Exercise
In the records below, the relevant part opens with the line containing "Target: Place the" and closes with the line containing "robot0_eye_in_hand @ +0"; print that part exactly and only, without its pictures.
[The input]
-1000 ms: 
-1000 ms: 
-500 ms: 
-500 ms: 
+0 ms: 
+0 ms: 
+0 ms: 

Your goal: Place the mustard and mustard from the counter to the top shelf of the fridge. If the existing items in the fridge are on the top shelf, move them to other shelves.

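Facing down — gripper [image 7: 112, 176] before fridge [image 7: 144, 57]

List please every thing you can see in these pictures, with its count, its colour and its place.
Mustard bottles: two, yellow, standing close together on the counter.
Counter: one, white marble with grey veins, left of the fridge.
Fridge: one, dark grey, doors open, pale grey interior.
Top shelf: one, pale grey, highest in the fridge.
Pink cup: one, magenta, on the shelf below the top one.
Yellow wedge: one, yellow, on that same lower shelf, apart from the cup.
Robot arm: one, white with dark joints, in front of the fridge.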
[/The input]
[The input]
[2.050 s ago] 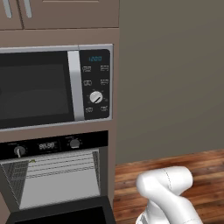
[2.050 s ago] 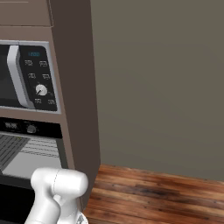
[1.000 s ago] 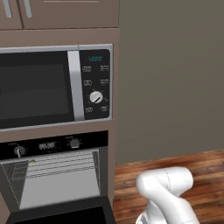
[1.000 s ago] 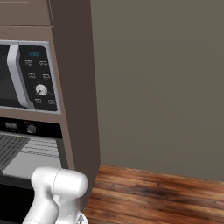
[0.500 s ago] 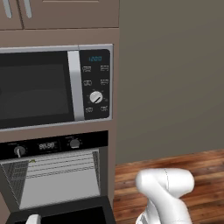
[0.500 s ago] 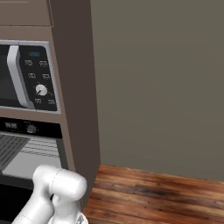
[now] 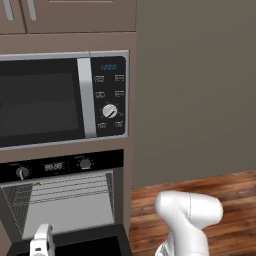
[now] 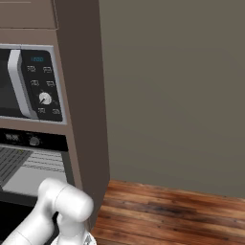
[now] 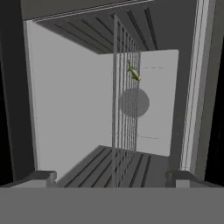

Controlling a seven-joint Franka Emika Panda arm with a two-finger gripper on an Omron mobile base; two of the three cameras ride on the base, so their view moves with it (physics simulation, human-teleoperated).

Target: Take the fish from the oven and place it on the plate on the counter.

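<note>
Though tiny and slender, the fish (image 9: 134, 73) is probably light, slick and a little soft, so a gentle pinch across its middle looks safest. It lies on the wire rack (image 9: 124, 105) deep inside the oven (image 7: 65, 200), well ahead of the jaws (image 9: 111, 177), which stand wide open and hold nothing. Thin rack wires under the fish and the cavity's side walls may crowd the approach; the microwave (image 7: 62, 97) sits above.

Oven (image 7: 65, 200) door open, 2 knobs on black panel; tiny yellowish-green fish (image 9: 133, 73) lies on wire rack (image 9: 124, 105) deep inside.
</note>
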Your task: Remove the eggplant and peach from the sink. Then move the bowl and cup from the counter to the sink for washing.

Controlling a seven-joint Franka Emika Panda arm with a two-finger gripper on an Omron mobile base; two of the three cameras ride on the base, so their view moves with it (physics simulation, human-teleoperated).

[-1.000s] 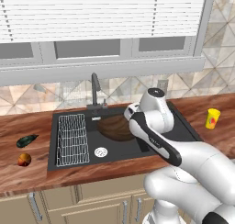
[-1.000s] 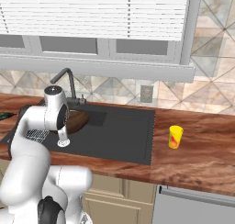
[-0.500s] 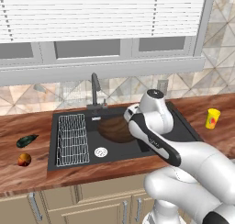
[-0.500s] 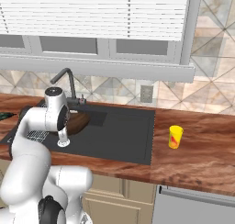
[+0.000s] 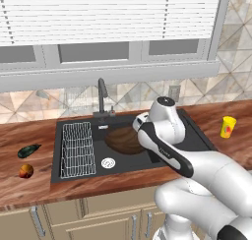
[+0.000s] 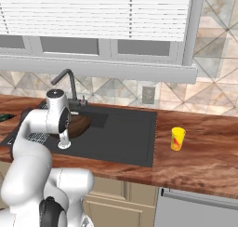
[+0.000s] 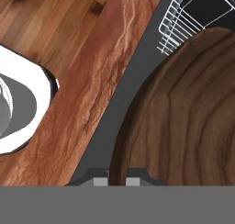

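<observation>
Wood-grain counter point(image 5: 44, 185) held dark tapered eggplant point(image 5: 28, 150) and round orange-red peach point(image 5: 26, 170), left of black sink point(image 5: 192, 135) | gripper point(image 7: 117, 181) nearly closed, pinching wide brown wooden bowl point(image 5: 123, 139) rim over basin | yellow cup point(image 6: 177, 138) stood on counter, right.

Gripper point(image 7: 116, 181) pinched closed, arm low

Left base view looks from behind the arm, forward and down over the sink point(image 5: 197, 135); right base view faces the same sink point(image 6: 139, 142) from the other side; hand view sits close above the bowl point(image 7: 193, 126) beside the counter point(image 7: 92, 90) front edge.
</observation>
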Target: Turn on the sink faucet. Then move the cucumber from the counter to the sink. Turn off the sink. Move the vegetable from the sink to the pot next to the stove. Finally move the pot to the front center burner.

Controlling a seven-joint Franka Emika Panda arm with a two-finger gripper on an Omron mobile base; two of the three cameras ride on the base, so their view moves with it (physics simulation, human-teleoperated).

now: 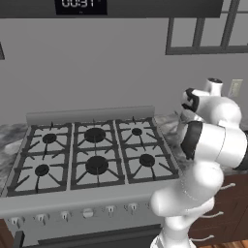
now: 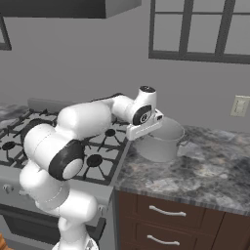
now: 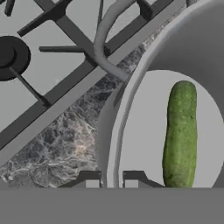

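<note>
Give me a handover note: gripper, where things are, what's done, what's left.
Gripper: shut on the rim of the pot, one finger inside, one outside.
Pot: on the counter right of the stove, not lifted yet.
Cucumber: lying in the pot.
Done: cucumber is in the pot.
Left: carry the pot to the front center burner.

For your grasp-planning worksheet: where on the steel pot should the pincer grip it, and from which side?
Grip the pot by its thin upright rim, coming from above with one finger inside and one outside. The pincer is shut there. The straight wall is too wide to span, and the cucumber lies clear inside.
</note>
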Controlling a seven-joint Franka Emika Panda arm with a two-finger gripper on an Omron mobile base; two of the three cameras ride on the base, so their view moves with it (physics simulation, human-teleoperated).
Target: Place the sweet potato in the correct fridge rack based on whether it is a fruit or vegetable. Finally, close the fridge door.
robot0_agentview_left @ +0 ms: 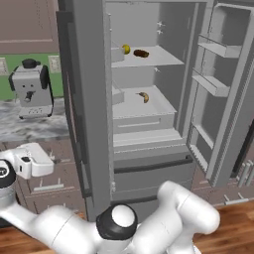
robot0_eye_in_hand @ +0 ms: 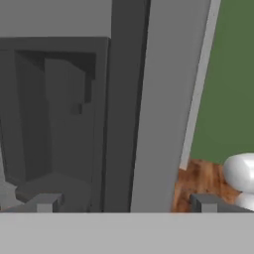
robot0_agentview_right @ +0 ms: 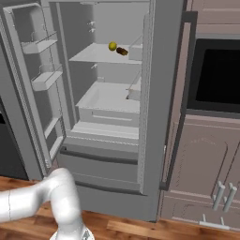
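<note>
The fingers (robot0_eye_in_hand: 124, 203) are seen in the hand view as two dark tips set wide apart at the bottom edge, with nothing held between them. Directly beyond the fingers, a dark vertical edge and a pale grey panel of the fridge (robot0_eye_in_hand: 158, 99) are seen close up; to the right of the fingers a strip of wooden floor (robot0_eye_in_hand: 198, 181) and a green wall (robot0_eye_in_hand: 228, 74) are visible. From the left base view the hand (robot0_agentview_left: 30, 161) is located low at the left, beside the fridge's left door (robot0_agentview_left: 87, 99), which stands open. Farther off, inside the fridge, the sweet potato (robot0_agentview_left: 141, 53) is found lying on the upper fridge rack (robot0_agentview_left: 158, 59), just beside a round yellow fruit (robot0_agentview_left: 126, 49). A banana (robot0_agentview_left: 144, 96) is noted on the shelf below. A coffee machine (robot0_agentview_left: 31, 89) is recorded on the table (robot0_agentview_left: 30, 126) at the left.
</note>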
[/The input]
Answer space
Target: Place the sweet potato in the correct fridge rack based on whether it is a fruit or vegetable. Finally, close the fridge door.
robot0_agentview_left @ +0 ms: 
robot0_eye_in_hand @ +0 ms: 

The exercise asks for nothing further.